Some people do lose their faith in the church when it changes dogma, and they leave and find somewhere else to worship, or stay and understand the changes. It’s a matter of humility and understanding that we aren’t perfect, that ultimately we have to recognize that enlarging the space for others isn’t our task: the space is already enlarged through the love of Christ, for all people through grace, we just have to recognize it.
The church has always been reforming and reshaping itself, even the Catholic church, throughout history. Even if it is about God, it’s a human institution, and therefore has human flaws. I can see that, many Christians can see that, the people who seem to see that the least tend to be the people on either end of the atheist/fundamentalist spectrum, and it puzzles me.

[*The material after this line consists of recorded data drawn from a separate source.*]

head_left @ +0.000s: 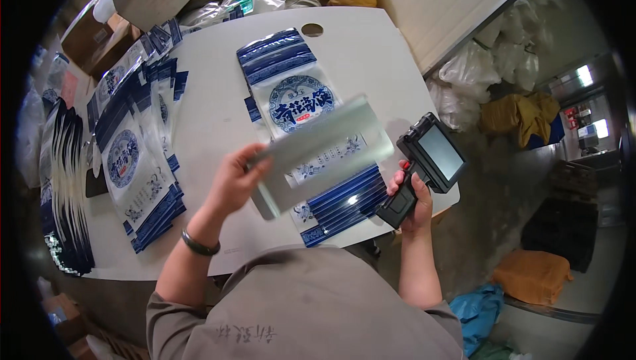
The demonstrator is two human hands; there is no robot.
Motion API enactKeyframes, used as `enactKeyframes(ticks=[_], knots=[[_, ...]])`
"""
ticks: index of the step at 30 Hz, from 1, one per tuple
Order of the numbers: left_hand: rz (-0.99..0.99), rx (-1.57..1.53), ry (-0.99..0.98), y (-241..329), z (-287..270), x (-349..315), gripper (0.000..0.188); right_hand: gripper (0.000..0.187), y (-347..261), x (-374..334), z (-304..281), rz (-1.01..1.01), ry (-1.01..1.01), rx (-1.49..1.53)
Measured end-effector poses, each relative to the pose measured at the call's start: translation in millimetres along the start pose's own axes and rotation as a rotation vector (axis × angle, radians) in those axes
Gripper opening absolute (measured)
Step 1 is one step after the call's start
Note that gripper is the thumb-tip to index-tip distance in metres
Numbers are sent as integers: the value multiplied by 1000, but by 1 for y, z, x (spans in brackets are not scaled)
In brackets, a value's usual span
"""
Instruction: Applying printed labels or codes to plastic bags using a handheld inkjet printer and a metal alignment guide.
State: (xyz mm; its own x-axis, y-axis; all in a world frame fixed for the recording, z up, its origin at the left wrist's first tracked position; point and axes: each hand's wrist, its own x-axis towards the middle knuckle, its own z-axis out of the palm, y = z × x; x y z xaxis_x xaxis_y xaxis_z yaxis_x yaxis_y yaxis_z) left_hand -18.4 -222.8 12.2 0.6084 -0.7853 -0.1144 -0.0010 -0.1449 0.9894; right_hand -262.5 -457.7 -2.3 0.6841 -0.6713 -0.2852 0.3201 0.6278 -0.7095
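White tabletop (218, 128) holds rows of blue-and-white pouches (308, 135), and above them the person's left hand (232, 181) has its fingers clenched on a shiny silver pouch (324, 154), while the right hand (414, 198) grips a black handheld printer (424, 164) at the table's edge.

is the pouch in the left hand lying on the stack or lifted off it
Lifted. The left hand grips the silvery pouch by one end, tilted and blurred above the blue-and-white stack.
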Motion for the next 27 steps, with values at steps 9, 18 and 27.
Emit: enactKeyframes(ticks=[9,18,27], knots=[[29,491,58,-1,-4,55,23,41,-4,5,-10,65,-162,144],[-65,790,81,9,0,58,26,42,-8,-4,2,77,-123,17],[-29,757,155,2,-2,54,23,19,-26,-22,79,30,-66,-917]])
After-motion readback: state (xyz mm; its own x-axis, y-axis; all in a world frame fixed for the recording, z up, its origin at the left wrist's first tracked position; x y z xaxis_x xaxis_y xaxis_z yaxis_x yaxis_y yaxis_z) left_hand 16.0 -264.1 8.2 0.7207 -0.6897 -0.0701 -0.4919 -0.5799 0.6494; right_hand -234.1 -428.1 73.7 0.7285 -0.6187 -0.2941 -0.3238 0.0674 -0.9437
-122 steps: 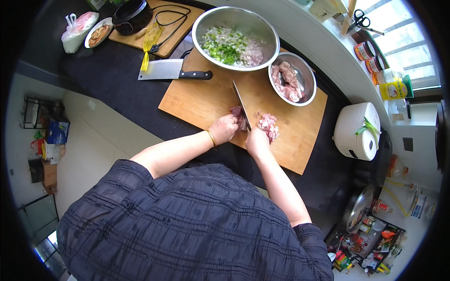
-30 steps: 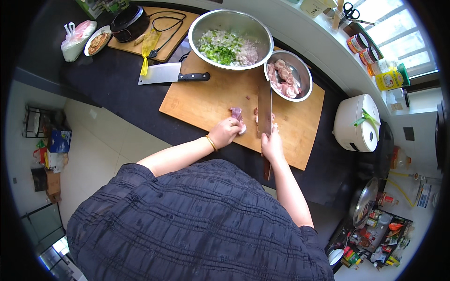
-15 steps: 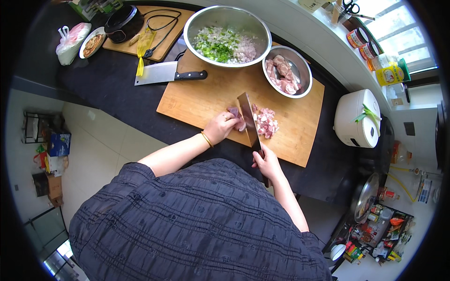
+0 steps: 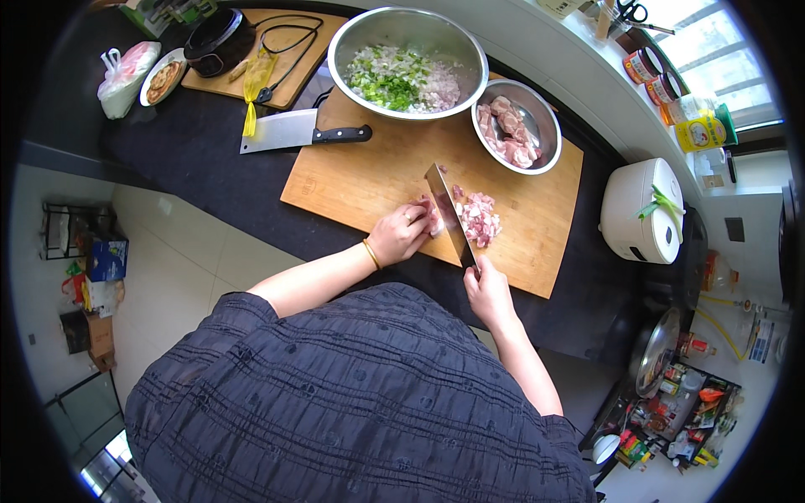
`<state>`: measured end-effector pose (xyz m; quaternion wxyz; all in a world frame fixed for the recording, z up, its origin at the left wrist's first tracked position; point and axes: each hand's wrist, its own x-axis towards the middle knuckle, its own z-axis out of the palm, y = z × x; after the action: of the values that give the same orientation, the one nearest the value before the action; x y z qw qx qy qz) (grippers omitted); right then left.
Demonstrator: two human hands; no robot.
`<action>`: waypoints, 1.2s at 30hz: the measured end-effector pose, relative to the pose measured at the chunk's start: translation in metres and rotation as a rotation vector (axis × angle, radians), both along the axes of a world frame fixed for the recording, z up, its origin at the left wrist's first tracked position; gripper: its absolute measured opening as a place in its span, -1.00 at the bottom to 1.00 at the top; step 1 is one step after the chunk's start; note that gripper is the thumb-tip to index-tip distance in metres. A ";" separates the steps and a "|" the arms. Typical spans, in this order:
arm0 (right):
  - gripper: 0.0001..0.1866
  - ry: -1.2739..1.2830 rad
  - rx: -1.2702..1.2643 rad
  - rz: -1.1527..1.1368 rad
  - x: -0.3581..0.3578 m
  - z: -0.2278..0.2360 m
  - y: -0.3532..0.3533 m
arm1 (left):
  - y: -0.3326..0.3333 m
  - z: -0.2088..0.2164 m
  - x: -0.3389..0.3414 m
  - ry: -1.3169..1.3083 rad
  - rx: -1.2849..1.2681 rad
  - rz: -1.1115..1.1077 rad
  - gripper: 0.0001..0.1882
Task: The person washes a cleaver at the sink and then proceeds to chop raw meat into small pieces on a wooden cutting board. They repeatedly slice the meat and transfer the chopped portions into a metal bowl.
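My right hand [image 4: 489,293] is closed on the handle of a cleaver [image 4: 451,216], its blade upright on edge at the wooden cutting board [image 4: 352,186]. Left of the blade, my left hand [image 4: 399,235] has its fingers bent over a piece of raw meat [image 4: 433,220], pressing it to the board. A yellow bangle and a ring show on that arm and hand. Small diced meat [image 4: 480,221] lies in a heap just right of the blade. Larger raw meat pieces [image 4: 510,132] rest in a small steel bowl [image 4: 549,155] at the board's far right corner.
A large steel bowl [image 4: 338,63] with chopped greens and pale bits stands at the board's far edge. Another cleaver [image 4: 289,132] lies left of it. Farther left are a second board [image 4: 289,50], a plate of food [image 4: 164,81] and a bag [image 4: 126,80]. A white rice cooker [image 4: 639,214] stands right.
My right hand and the cleaver handle have shifted slightly right, and the handle end is now hidden by the hand. My left fingers have moved a little over the meat.
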<state>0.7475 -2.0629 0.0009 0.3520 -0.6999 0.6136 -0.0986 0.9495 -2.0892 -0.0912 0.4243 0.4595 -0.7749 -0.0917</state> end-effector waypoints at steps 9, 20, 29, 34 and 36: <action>-0.86 0.082 0.017 0.106 -0.002 -0.006 -0.004 | -0.011 -0.010 -0.004 -0.035 0.045 0.060 -0.85; -0.86 0.083 0.055 0.188 0.003 -0.012 -0.029 | -0.014 -0.013 -0.005 -0.046 0.079 0.047 -0.89; -0.85 0.065 -0.048 0.215 0.024 -0.035 -0.056 | -0.017 -0.011 -0.005 -0.094 0.099 0.053 -0.87; -0.86 0.104 0.055 0.204 -0.011 -0.021 -0.026 | -0.015 -0.019 -0.010 -0.129 0.090 0.087 -0.86; -0.86 0.150 0.055 0.217 -0.012 -0.024 -0.024 | -0.014 -0.020 -0.012 -0.146 0.074 0.096 -0.85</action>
<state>0.7358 -2.0866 -0.0229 0.3326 -0.7577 0.5614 0.0096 0.9370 -2.1033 -0.1111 0.3531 0.5172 -0.7768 -0.0661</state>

October 30th, 2009 at 4:08 am
Jessica, my experience is mainly with the Catholic church so I am not au fait with the exact structure of your church(es?).
I cannot speak for all doubters, but my main problem with churches changing doctrine is that they originally sold themselves as having all the answers and, in the catholic faith, being infallible (or inflatable!). So when someone says “stop thinking, I know everything” and then they change their mind (which is a good thing!) then I have to doubt what they originally claimed.
The thing that always puzzled me though is that you seem like a nice person, you have a group of people you like and who like you, yet you all gather round an institution that you disagree with on some fundamental issues.
The need for something bigger than yourself I understand, but why not make that your country or humanity? Why the need for something beyond, something you cannot change and which cannot* change you? You have an opportunity to change your country, to delve into humanity and discover a set of ethics for the betterment of everyone, not just the chosen or the saved. Surely that is a much better use of your time than listening to some (male) pastor tell you that contraception is wrong (a pope decided that) or that homosexuality is wrong but eating shellfish is okay (the Bible forbids both).
The idea that you get your beliefs from a book is fine, many great thinkers have written books, but be able to defend the ideas you personally hold. Have knowledge, empathy and reason at hand to say why women are equal to men, or not; explain your position on abortion without resorting to one man’s interpretation of an ancient man’s writing; explain and convince others of your views without resorting to authority, without saying “the creator of the universe decided this, who are we to argue?” This will further the human condition and make you a better person, and you can still believe in life after death, reuniting with your dead loved ones etc. if you so choose.
*I know some people claim god changed them, but not in any objective sense, it could just as easily been democracy or communism that caused the same change if they beoeved in it enough.